Jesus Christ's resurrection and its life-giving purpose is a consistent theme in the writings of His apostles. One of the most incisive passages concerning His resurrection is found in one of Paul's letters to the Corinthians:
"Now if Christ is proclaimed as raised from the dead, how can some of you say there is no resurrection of the dead? If there is no resurrection of the dead, then Christ has not been raised; and if Christ has not been raised, then our proclamation has been in vain and your faith has been in vain.
"We are even found to be misrepresenting God, because we testified of God that he raised Christ—whom he did not raise if it is true that the dead are not raised. For if the dead are not raised, then Christ has not been raised.
"If Christ has not been raised, your faith is futile and you are still in your sins. Then those also who have died in Christ have perished. If for this life only we have hoped in Christ, we are of all people most to be pitied" (1 Corinthians 15:12-19, New Revised Standard Version).
This is one of the most powerful statements in the Bible on the significance and indisputability of Jesus Christ's resurrection.
In a similar statement in the book of Acts, Paul defended himself before the Judean king Agrippa II regarding the resurrection of the dead, saying, "Why should it be thought incredible by you that God raises the dead?" (26:8). Paul also boldly confirmed that even Agrippa was aware of the promise of the resurrection to eternal life for those who obey God (verses 6, 26).
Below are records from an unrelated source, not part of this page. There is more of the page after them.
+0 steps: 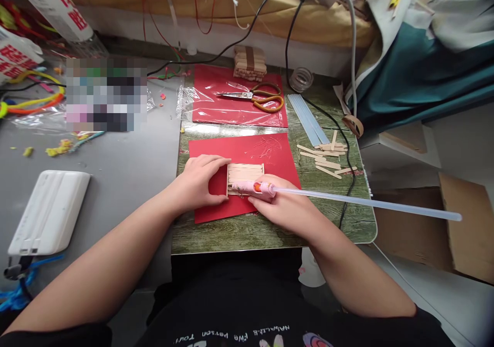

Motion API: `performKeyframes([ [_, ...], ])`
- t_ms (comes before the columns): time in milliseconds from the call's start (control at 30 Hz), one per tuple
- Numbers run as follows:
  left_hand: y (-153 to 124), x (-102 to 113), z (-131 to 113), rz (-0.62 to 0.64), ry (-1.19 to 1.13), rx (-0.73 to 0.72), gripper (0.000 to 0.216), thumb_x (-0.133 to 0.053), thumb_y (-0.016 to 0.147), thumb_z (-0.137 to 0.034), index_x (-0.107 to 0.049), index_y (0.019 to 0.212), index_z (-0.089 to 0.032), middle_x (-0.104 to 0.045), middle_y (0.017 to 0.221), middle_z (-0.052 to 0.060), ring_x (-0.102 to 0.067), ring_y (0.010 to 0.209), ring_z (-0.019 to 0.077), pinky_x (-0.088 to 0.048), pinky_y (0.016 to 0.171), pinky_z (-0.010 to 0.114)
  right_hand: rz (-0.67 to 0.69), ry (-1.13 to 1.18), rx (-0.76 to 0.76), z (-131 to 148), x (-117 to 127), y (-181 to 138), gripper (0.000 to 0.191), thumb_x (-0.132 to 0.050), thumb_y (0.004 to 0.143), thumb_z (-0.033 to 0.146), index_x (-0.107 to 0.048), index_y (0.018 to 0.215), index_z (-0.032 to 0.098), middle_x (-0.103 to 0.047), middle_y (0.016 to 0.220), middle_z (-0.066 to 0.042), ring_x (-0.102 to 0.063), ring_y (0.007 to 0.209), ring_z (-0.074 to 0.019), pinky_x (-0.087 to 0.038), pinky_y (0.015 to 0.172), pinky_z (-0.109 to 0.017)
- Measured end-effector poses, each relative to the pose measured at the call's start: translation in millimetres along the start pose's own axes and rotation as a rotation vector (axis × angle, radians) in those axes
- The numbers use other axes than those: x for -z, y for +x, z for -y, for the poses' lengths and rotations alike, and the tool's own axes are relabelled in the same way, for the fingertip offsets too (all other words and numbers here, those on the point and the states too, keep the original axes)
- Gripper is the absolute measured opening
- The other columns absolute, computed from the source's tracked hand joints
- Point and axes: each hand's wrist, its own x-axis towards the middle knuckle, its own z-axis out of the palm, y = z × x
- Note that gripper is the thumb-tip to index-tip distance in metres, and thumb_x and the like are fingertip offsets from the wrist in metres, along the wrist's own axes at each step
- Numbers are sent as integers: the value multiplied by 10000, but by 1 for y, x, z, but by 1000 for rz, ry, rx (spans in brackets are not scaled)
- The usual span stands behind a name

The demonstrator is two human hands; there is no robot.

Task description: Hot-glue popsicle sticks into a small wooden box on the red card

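A small panel of pale craft sticks (246,171) lies on a red sheet (206,211), its sticks side by side with edge sticks at the left and right. My left hand (198,182) grips the panel's left edge between thumb and fingers. Over the panel's near side is a pink patterned hot glue gun (264,188), with my right hand (285,203) closed around it. A long translucent glue stick (366,201) juts from its back to the right. The gun's nozzle points left, and its trigger is hidden by my hand.
Scissors (266,97) lie on a plastic-wrapped red pack (208,105) beside bundled craft sticks (249,63). To the right are loose craft sticks (328,164), glue sticks (306,118), a glass jar (301,80) and a black cable (347,154). A white power bank (50,213) sits left.
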Motion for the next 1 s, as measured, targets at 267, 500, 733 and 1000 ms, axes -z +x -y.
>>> performKeyframes([
  [267,0,0,0,0,-9,12,847,-799,804,-524,-471,1546,-278,-562,1546,117,-486,1427,380,-337,1176,509,129,20,-118,1,8,9,405,-700,895,541,-516,715,228,-600,696,14,-547,619,-158,-348,554,-282],
  [500,0,0,-1,-6,-17,10,860,-812,790,-528,-478,1541,-273,-570,1538,116,-492,1422,377,-337,1173,512,176,-12,-109,-9,11,20,305,-718,855,451,-576,709,225,-600,663,23,-520,588,-143,-323,532,-283],
  [733,0,1,-2,-6,-26,21,863,-819,776,-513,-486,1536,-276,-568,1545,109,-498,1414,375,-339,1177,515,115,-72,-128,-17,5,22,340,-743,814,482,-575,665,227,-571,614,28,-493,527,-136,-276,486,-289],
  [1000,0,0,-2,-8,-31,11,859,-810,783,-508,-476,1541,-279,-570,1537,108,-501,1412,372,-343,1176,518,160,-81,-106,-17,7,22,318,-730,832,455,-570,675,229,-587,628,28,-510,563,-140,-293,504,-291],
])
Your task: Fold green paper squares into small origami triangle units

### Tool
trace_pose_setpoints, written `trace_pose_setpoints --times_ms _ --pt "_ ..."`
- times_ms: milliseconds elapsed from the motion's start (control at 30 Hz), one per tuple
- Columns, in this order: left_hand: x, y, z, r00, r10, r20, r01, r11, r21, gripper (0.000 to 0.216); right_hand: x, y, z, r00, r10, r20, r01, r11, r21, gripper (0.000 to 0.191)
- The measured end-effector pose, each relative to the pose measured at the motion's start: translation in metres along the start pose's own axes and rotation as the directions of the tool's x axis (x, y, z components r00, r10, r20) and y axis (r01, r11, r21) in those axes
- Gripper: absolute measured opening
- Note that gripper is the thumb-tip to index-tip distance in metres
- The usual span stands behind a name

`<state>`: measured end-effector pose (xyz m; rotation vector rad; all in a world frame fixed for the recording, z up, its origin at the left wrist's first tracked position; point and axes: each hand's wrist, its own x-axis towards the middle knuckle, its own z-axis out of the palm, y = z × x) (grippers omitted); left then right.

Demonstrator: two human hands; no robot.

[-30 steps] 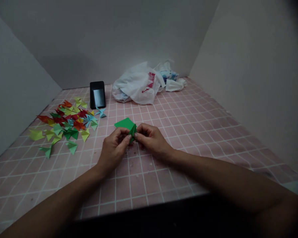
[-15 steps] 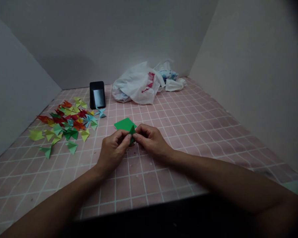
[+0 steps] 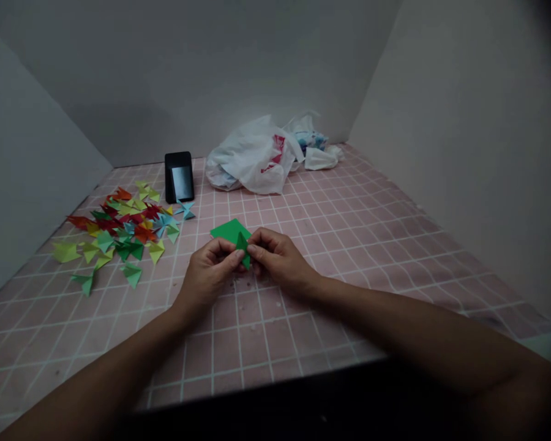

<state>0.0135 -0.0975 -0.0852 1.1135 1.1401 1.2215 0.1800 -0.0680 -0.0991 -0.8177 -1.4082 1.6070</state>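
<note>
Between my two hands is a small folded piece of green origami paper (image 3: 242,246), a narrow pointed shape standing upright above the table. My left hand (image 3: 211,266) pinches its left side between thumb and forefinger. Closed on its right side, my right hand (image 3: 279,260) grips the edge with thumb and fingertips. Just behind the fingers lies flat green square paper (image 3: 230,229), partly hidden by the hands and the folded piece.
Several folded paper figures (image 3: 123,248) in red, yellow, green and blue are heaped at the left. Behind them a black phone (image 3: 179,177) leans upright. A white plastic bag (image 3: 254,156) and crumpled white tissue (image 3: 321,158) sit at the back on the pink checked tablecloth (image 3: 349,245).
The fingertips have drawn slightly apart around the folded green paper, and more of its pointed length shows between them. Both hands stay in nearly the same place.
</note>
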Motion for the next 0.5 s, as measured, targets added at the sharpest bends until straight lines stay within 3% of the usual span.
trace_pose_setpoints --times_ms 200,500 --pt "-0.0032 0.0027 -0.0008 1.000 0.019 -0.025 -0.017 0.997 0.071 0.017 0.0014 0.0021 -0.0002 1.000 0.001 0.029 -0.003 0.998 0.067 0.020" --pt "-0.0007 0.0028 -0.0037 0.998 -0.015 0.066 0.014 1.000 0.017 0.019 0.0013 0.0000 -0.0018 1.000 0.014 0.024 -0.017 0.991 0.130 0.018"
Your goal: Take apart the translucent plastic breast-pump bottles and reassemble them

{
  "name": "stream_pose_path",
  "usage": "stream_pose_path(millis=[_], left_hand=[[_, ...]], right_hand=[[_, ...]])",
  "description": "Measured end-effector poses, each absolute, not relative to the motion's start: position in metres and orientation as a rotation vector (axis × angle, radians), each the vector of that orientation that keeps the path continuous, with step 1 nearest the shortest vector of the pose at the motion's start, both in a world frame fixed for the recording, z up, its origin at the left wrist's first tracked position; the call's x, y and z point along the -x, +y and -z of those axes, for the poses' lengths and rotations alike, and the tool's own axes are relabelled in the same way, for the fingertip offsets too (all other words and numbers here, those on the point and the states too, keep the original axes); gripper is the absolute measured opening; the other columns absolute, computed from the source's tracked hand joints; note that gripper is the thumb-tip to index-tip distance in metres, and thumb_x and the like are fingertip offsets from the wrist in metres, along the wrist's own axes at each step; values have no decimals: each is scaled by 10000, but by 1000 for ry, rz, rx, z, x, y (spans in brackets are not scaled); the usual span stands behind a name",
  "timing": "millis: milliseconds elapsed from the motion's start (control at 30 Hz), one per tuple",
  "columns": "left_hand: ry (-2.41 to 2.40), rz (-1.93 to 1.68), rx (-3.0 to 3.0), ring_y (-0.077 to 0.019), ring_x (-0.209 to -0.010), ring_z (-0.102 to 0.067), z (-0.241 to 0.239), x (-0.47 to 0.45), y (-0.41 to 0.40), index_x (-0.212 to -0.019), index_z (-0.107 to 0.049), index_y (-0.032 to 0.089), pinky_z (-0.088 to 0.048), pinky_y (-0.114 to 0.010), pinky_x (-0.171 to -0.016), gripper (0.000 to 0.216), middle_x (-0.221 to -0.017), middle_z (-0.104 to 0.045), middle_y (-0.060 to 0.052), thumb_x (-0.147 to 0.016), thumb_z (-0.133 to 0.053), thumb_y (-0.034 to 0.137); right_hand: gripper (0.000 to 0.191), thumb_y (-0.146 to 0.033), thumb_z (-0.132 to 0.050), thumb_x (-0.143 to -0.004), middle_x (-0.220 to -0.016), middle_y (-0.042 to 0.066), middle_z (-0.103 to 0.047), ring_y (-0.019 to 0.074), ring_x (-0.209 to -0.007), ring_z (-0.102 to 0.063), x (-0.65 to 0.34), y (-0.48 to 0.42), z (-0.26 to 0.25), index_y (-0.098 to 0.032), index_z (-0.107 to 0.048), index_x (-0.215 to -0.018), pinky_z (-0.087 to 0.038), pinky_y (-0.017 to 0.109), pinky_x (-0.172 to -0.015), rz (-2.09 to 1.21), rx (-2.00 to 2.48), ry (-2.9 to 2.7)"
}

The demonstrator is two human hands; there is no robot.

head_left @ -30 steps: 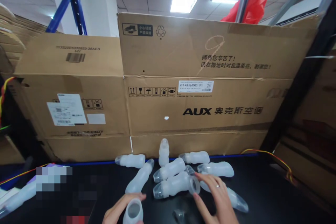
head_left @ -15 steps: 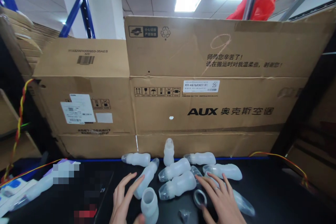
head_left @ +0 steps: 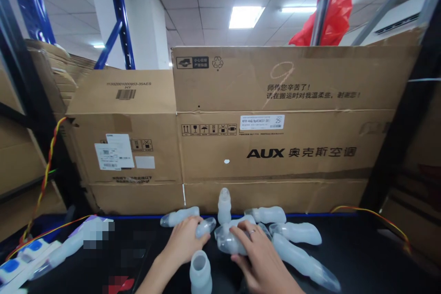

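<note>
The left hand point(head_left: 184, 242) is seen with its grip closed around a lying bottle point(head_left: 206, 226) of translucent white plastic; only the clear end of it is shown past the fingers. The right hand point(head_left: 257, 257) is laid over a second bottle point(head_left: 225, 244), which also lies on its side, and the grip is curled tightly on it, a ring being worn on one finger. Both bottles are found on the black table point(head_left: 361, 257), near its middle and just beside each other. Between the two wrists an open bottle point(head_left: 200, 272) is stood upright, with its mouth turned up, and it is touched by neither hand. Behind the hands a capped bottle point(head_left: 224, 203) is stood close to the cardboard boxes point(head_left: 275, 147), and several loose bottles point(head_left: 296, 233) are spread on their sides around it.
</note>
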State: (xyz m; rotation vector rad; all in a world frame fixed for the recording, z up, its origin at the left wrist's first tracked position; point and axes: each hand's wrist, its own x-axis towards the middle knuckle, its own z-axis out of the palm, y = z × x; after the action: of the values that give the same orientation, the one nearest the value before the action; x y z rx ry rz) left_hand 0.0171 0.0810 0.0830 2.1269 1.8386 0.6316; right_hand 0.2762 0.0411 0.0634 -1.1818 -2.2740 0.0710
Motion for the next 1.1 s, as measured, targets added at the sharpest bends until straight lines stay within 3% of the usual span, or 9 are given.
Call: stream_pose_path(millis=[133, 267, 467, 600, 700, 800, 900, 967, 1100], left_hand=[[1745, -813, -2103, -244, -1326, -672, -82, 5, 63, -1364, -637, 228, -490, -387, -1147, 416, -1415, -727, -81, -1029, -468, 410], [1792, -943, -1997, -267, -1399, -629, -66, 18, 43, -1458, -552, 206, -478, -446, -1182, 510, -1487, -681, -109, -1076, -337, 465], [1888, -761, -2106, -338, -1325, -692, -63, 16, 29, -1495, -562, 259, -540, -464, -1072, 503, -1466, -706, -93, -1053, -428, 456], [1985, -590, -2150, -371, -1237, -740, -75, 10, 30, -1541, -537, 357, -559, -466, -987, 506, -1397, -751, -57, -1052, -467, 470], [1996, -499, -2174, -384, -1183, -762, -77, 6, 33, -1570, -483, 443, -563, -458, -923, 514, -1333, -782, -31, -1058, -470, 489], [1976, -433, -2181, -410, -1229, -734, -77, 5, 33, -1610, -432, 402, -546, -494, -957, 597, -1399, -752, -57, -1027, -530, 489], [2022, -403, -2129, -440, -1256, -712, -78, 5, 33, -1620, -425, 321, -530, -524, -992, 681, -1485, -693, -99, -981, -584, 495], [2070, -435, -2074, -446, -1265, -706, -80, 7, 32, -1599, -454, 276, -529, -528, -1001, 677, -1476, -697, -118, -985, -554, 543], [2094, -516, -2080, -366, -1305, -697, -85, 11, 32, -1494, -556, 255, -525, -465, -1020, 508, -1454, -715, -95, -1067, -362, 450]], right_hand=[[504, -361, -580, -1038, -1465, 125, -646, 301, -1296, -670, -309, 39, -59, -280, -527, -1533, -584, 447, -1071, 10, 1222, -2139], [494, -459, -587, -1035, -1367, 130, -736, 342, -1250, -715, -317, 35, -43, -276, -599, -1494, -600, 488, -1039, 102, 1296, -2066], [478, -528, -600, -1027, -1267, 88, -788, 307, -1021, -799, -305, 29, -57, -336, -631, -1464, -626, 414, -877, -25, 1372, -2165], [520, -586, -565, -1037, -1052, 70, -832, 326, -860, -821, -302, 32, -62, -336, -614, -1491, -616, 405, -743, -26, 1476, -2265], [680, -636, -599, -1004, -1011, 84, -832, 352, -814, -813, -302, 35, -56, -283, -510, -1578, -605, 427, -699, 59, 1528, -2288], [798, -701, -634, -952, -1038, 113, -825, 370, -822, -806, -303, 36, -54, -203, -503, -1561, -595, 446, -698, 117, 1542, -2270], [518, -655, -599, -981, -1018, 88, -802, 349, -848, -797, -305, 36, -60, -228, -673, -1266, -577, 430, -718, 129, 1550, -2258], [367, -591, -559, -1011, -974, 68, -779, 340, -854, -785, -308, 36, -67, -253, -688, -1071, -563, 424, -721, 149, 1593, -2266], [279, -474, -507, -1035, -1017, 81, -781, 349, -889, -773, -315, 35, -74, -262, -686, -1066, -555, 447, -746, 203, 1642, -2310]])
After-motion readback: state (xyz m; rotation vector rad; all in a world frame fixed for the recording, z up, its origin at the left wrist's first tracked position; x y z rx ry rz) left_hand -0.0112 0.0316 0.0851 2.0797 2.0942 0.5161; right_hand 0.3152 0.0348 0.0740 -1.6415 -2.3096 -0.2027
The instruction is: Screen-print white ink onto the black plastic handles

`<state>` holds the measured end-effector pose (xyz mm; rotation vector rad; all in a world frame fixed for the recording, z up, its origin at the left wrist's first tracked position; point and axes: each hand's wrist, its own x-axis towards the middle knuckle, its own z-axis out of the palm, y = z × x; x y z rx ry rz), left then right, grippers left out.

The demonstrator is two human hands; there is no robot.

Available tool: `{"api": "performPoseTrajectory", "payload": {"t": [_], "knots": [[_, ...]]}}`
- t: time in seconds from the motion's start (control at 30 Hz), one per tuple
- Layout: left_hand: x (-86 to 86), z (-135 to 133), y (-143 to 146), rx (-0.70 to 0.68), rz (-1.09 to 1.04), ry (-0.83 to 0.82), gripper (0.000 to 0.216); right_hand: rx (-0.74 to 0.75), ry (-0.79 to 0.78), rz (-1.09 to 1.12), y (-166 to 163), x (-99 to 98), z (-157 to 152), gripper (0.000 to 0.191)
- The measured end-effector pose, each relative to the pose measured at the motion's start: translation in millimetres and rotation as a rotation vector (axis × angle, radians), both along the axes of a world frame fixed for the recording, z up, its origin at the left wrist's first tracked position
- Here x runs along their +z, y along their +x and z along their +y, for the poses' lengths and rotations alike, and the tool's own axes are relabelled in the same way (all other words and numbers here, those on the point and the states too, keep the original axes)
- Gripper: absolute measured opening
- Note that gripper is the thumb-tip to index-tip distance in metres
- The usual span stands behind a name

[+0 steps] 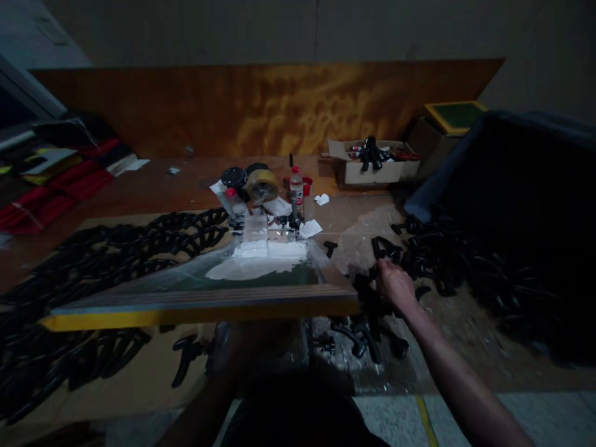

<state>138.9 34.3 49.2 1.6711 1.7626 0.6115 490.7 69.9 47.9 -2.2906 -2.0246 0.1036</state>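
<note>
My right hand [395, 284] reaches past the right end of the screen-printing frame [200, 315]. Its fingers are closed on a dark, blurred black plastic part [371, 282] beside several similar ones. The frame is tilted up, with a yellow front edge and white ink [261, 266] pooled over its green mesh. A pale block, perhaps a squeegee [255, 228], stands at its far side. My left forearm [205, 403] runs beneath the frame, which hides the hand and its fingers. Black curved handles [358, 340] lie under the frame's right end, and one black handle [185, 359] lies to the left.
Rows of black handles [116, 248] cover cardboard on the left. More black parts [488, 279] spill from a large dark bin [521, 186] at right. Behind stand a clear bottle [297, 185], a tape roll [262, 185] and an open carton [382, 172]. Red bundles [60, 195] lie far left.
</note>
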Motion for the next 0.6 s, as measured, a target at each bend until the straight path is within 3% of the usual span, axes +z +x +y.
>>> {"api": "performPoseTrajectory", "payload": {"t": [0.1, 0.17, 0.3, 0.37, 0.47, 0.6], "knots": [[2.9, -16.1, -53.1, 0.094, -0.093, 0.031, 0.031, 0.052, 0.127, 0.28, -32.4, -2.7, -6.9, 0.026], [14.9, -19.3, -79.8, 0.211, -0.212, 0.114, 0.036, 0.159, 0.177, 0.494, -69.8, -12.7, -13.8, 0.027], [67.6, -8.1, -105.1, 0.489, -0.39, 0.373, 0.033, 0.533, 0.191, 0.697, -163.0, -31.0, -32.5, 0.038], [97.7, 4.4, -105.9, 0.488, -0.523, 0.487, 0.032, 0.69, 0.187, 0.644, -201.8, -35.6, -38.0, 0.043], [126.3, 23.7, -102.8, 0.358, -0.647, 0.566, 0.038, 0.759, 0.175, 0.424, -237.0, -39.2, -38.2, 0.042], [125.7, 30.9, -106.3, 0.314, -0.608, 0.51, 0.047, 0.719, 0.081, 0.216, -245.9, -39.1, -38.9, 0.04]]}}
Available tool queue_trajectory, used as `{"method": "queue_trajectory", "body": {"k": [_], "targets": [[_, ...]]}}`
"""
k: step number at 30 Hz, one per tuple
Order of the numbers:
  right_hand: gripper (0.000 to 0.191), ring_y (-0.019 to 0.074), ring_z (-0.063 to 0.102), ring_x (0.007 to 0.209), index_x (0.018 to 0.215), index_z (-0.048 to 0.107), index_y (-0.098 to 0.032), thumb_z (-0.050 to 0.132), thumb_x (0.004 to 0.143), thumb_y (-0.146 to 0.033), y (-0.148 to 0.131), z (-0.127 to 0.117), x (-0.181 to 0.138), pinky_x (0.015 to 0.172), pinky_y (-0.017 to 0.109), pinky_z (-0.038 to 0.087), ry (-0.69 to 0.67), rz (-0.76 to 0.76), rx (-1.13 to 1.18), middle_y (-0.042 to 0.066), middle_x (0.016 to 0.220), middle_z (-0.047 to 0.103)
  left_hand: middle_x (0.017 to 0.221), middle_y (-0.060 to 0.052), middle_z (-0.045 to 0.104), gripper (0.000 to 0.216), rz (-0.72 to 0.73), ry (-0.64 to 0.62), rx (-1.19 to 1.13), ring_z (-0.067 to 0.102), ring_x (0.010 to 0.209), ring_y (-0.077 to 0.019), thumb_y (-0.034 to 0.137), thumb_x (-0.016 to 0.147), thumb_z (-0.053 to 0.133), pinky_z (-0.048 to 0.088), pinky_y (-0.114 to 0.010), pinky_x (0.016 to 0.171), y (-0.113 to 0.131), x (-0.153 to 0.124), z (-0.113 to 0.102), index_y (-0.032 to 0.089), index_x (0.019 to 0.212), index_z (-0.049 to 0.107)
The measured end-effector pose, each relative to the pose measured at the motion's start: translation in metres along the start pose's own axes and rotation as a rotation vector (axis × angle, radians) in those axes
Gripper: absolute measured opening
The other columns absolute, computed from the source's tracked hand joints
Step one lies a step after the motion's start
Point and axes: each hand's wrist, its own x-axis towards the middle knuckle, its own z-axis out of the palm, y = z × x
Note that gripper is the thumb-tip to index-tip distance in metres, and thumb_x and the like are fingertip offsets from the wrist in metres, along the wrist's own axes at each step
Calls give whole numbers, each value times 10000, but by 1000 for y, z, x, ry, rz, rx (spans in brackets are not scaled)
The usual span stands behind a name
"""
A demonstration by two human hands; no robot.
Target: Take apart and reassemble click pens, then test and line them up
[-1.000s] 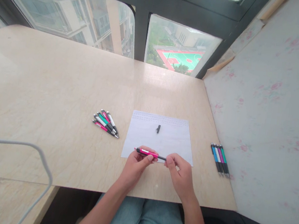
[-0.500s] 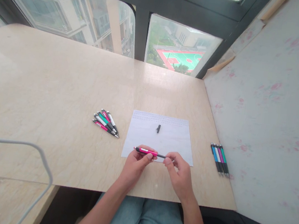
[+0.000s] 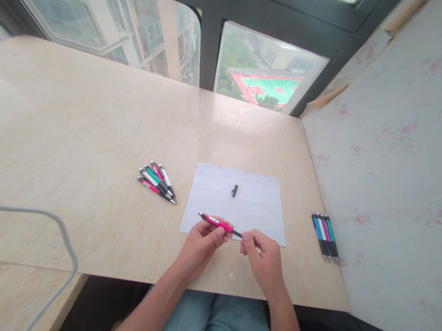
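Note:
My left hand (image 3: 201,243) is closed around the barrel of a pink and black pen (image 3: 214,221), held just above the near edge of a white sheet of paper (image 3: 236,205). My right hand (image 3: 262,256) pinches the pen's dark tip end. A small black piece (image 3: 234,191) lies on the middle of the paper.
Several pens (image 3: 156,182) lie fanned out on the beige table (image 3: 88,133) left of the paper. Another row of several pens (image 3: 325,234) lies at the table's right edge by the patterned wall. A white wire frame (image 3: 36,229) stands at the near left. Windows run along the far side.
The pen has tilted, its left end slightly higher. My right hand has shifted a little left and nearer along the tip. The rest is unchanged.

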Motion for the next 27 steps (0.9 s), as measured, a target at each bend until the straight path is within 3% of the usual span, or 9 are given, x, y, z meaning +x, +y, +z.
{"method": "queue_trajectory", "body": {"k": [3, 6, 9, 11, 16, 22, 27], "targets": [[481, 145, 565, 592, 677, 609, -182, 397, 992, -478, 5, -2, 1, 584, 259, 426, -16, -38, 105, 19, 623, 615, 875, -55, 708, 182, 13, 45, -11, 634, 786, -127, 232, 759, 788, 502, -241, 770, 0, 1, -1, 148, 909, 729], [508, 154, 573, 585, 737, 626, -181, 314, 1008, -475, 14, -3, 13, 570, 269, 441, 57, -4, 141, 33, 643, 636, 879, -45, 705, 181, 1, 85, -37, 634, 760, -112, 228, 751, 795, 498, -214, 727, 1, 2, 0, 147, 898, 726], [289, 167, 583, 621, 830, 643, -186, 508, 925, -423, 22, 2, 40, 622, 291, 449, 198, 37, -142, 32, 715, 660, 904, -41, 707, 207, -21, 104, -77, 641, 754, -101, 219, 732, 810, 497, -200, 716, 3, 2, 1, 148, 904, 721], [215, 178, 581, 670, 960, 656, -183, 553, 880, -354, 24, 9, 61, 689, 316, 459, 234, -29, -344, 38, 787, 661, 907, -37, 709, 240, -13, 120, -103, 648, 758, -99, 219, 722, 819, 502, -203, 729, 3, 3, 1, 157, 928, 712], [467, 251, 598, 968, 1307, 541, -178, 574, 856, -298, 18, 26, 97, 768, 341, 468, 130, -120, -606, 107, 1048, 637, 886, -29, 697, 257, -6, 118, -111, 645, 756, -103, 239, 715, 827, 507, -216, 721, 3, 2, 1, 161, 921, 694], [400, 258, 593, 965, 1276, 576, -193, 552, 882, -255, 14, 25, 106, 749, 328, 457, 60, -117, -744, 120, 1059, 619, 866, -28, 691, 229, -23, 96, -143, 638, 750, -104, 224, 725, 814, 505, -221, 730, 3, 3, 0, 155, 903, 687], [403, 235, 588, 869, 1228, 602, -181, 494, 842, -145, 20, 14, 99, 752, 330, 447, 110, -130, -717, 105, 948, 640, 871, -29, 690, 215, -37, 100, -142, 637, 749, -106, 223, 731, 807, 501, -223, 722, 3, 3, -1, 158, 894, 684]]}}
The question for you is: Do you believe in the resurrection of the dead? Do you understand why Jesus had to be resurrected—and why the resurrection of the dead is the only avenue to eternal life offered in the Bible?
Immortality through resurrection
To the Christians in Rome, Paul explained the connection between God's gift of the Holy Spirit as the down payment on eternal life and the actual receiving of immortality at the time of the resurrection from the dead:
"But if Christ is in you, though the body is dead because of sin, the Spirit is life because of righteousness. If the Spirit of him who raised Jesus from the dead dwells in you, he who raised Christ from the dead will give life to your mortal bodies also through his Spirit that dwells in you" (Romans 8:10-11, NRSV).
When will God actually "give life to your mortal bodies," as Paul stated? Notice Paul's own explanation:
"Now this I say, brethren, that flesh and blood cannot inherit the kingdom of God; nor does corruption inherit incorruption. Behold, I tell you a mystery: We shall not all sleep, but we shall all be changed—in a moment, in the twinkling of an eye, at the last trumpet. For the trumpet will sound, and the dead will be raised incorruptible, and we shall be changed.
"For this corruptible must put on incorruption, and this mortal must put on immortality. So when this corruptible has put on incorruption, and this mortal has put on immortality, then shall be brought to pass the saying that is written: 'Death is swallowed up in victory'" (1 Corinthians 15:50-54).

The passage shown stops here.